*What you are asked to do*
Any images in the material are to be dropped while every line is retyped exactly.

[Data section — start]

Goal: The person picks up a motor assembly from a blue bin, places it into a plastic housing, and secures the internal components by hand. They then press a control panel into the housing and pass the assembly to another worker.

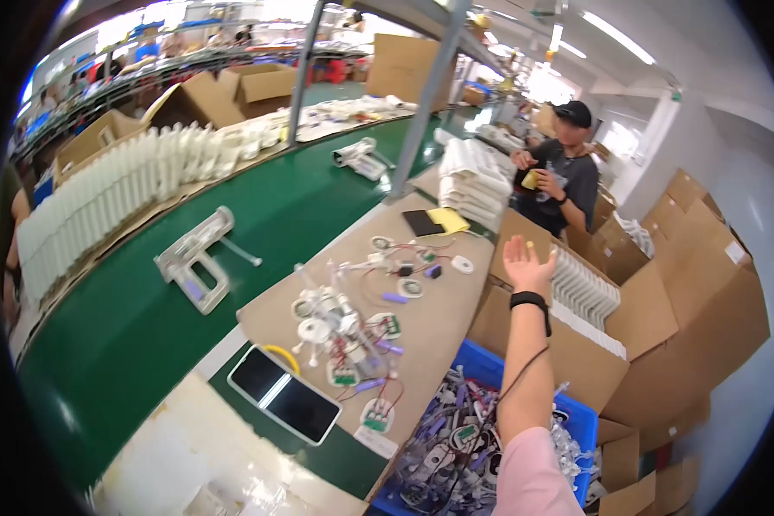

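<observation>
My right hand (529,263) is stretched out at the end of my raised forearm, fingers apart and nothing in it. Yellow coverings show on some fingertips, and a black band circles the wrist. Closest to it is an open cardboard box (568,353) holding a row of white plastic housings (585,288). Left of the hand, a stack of white parts (473,176) stands on the bench beside a yellow pad (448,220) and a black pad (423,224). My left hand is outside the picture.
A blue bin (583,417) of small parts sits beneath my forearm. Circuit boards, wires and a phone (285,394) lie on the bench. A white frame-like housing (199,262) rests on the green conveyor (129,344). Shelf posts (430,95) rise beyond; a co-worker (568,163) stands near the boxes.
</observation>
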`<state>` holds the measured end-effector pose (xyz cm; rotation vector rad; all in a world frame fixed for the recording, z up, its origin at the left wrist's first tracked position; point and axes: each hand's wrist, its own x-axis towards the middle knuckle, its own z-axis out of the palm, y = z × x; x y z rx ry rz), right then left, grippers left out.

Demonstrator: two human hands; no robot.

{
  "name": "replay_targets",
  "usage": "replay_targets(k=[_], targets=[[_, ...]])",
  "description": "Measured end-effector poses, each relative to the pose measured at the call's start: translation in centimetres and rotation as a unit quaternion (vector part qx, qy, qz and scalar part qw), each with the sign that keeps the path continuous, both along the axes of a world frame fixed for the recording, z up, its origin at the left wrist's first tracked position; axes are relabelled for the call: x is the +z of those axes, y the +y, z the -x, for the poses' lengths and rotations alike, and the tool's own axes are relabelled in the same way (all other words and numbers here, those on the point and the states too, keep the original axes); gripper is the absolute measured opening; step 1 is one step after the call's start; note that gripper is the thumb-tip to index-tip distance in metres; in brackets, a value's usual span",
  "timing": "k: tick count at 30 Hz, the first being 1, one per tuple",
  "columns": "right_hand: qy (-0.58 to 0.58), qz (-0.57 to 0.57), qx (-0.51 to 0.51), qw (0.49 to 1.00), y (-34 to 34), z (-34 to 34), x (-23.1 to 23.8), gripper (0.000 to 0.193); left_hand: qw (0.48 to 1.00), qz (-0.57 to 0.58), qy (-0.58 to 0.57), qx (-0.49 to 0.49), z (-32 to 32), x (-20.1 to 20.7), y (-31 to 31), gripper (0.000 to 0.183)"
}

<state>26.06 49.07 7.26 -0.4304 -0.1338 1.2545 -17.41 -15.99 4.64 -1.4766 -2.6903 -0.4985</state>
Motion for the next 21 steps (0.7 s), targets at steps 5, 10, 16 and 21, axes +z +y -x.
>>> replay_targets(k=[5,10,16,21], targets=[[-0.204,-0.108,0.248,0.941,-0.9,9.2,3.8,0.042,0.992,0.027,0.022,0.125,0.1,-0.5,-2.4,0.013],[-0.641,-0.241,0.41,0.602,-13.4,21.6,3.8,0.031,0.995,-0.081,-0.048,-0.014,1.6,-2.0,3.6,0.035],[-0.629,-0.544,0.461,0.309,-32.3,34.5,0.0,0.019,0.997,-0.061,-0.024,-0.036,2.4,-2.6,1.6,0.033],[-0.592,-0.676,0.362,0.249,-39.4,36.8,-1.4,0.022,0.995,-0.074,-0.039,-0.057,2.8,-1.9,0.8,0.034]])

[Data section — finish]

*Answer to this exercise*
Goal: The person picks up a motor assembly from a blue bin, places it into a plastic housing, and secures the internal components by hand. They then press a control panel into the housing and pass the assembly to another worker.


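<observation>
My right hand (529,263) is stretched out at the end of my raised forearm, fingers apart and nothing in it. Yellow coverings show on some fingertips, and a black band circles the wrist. Closest to it is an open cardboard box (568,353) holding a row of white plastic housings (585,288). Left of the hand, a stack of white parts (473,176) stands on the bench beside a yellow pad (448,220) and a black pad (423,224). My left hand is outside the picture.
A blue bin (583,417) of small parts sits beneath my forearm. Circuit boards, wires and a phone (285,394) lie on the bench. A white frame-like housing (199,262) rests on the green conveyor (129,344). Shelf posts (430,95) rise beyond; a co-worker (568,163) stands near the boxes.
</observation>
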`<state>` holds the measured end-effector pose (xyz cm; rotation vector rad; all in a world frame fixed for the recording, z up, its origin at the left wrist's first tracked position; point and axes: each hand's wrist, its own x-axis towards the middle knuckle, its own z-axis out of the palm, y = z × x; x y z rx ry rz), right then left, grippers left out.

Demonstrator: two human hands; no robot.

{
  "name": "replay_targets",
  "usage": "replay_targets(k=[_], targets=[[_, ...]])",
  "description": "Measured end-effector poses, each relative to the pose measured at the call's start: translation in centimetres and rotation as a unit quaternion (vector part qx, qy, qz and scalar part qw), each with the sign that keeps the path continuous, both along the axes of a world frame fixed for the recording, z up, its origin at the left wrist's first tracked position; axes are relabelled for the call: x is the +z of those axes, y the +y, z the -x, for the poses' lengths and rotations alike, and the tool's own axes are relabelled in the same way (all other words and numbers here, those on the point and the states too, keep the original axes); gripper is the absolute measured opening; step 1 is one step after the call's start; note that gripper is the thumb-tip to index-tip distance in metres; in brackets, a value's usual span",
  "timing": "k: tick count at 30 Hz, the first being 1, one per tuple",
  "columns": "right_hand: qy (-0.58 to 0.58), qz (-0.57 to 0.57), qx (-0.51 to 0.51), qw (0.49 to 1.00), y (-34 to 34), z (-34 to 34), x (-23.1 to 23.8), gripper (0.000 to 0.193); left_hand: qw (0.48 to 1.00), qz (-0.57 to 0.58), qy (-0.58 to 0.57), qx (-0.49 to 0.49), z (-32 to 32), x (-20.1 to 20.7), y (-31 to 31), gripper (0.000 to 0.183)"
}

<state>26.06 49.07 7.26 -0.4304 -0.1338 1.2545 -17.41 -15.99 4.64 -1.4766 -2.6903 -0.4985</state>
Motion for the next 21 steps (0.7 s), targets at steps 5, 10, 16 and 21, axes +z +y -x.
>>> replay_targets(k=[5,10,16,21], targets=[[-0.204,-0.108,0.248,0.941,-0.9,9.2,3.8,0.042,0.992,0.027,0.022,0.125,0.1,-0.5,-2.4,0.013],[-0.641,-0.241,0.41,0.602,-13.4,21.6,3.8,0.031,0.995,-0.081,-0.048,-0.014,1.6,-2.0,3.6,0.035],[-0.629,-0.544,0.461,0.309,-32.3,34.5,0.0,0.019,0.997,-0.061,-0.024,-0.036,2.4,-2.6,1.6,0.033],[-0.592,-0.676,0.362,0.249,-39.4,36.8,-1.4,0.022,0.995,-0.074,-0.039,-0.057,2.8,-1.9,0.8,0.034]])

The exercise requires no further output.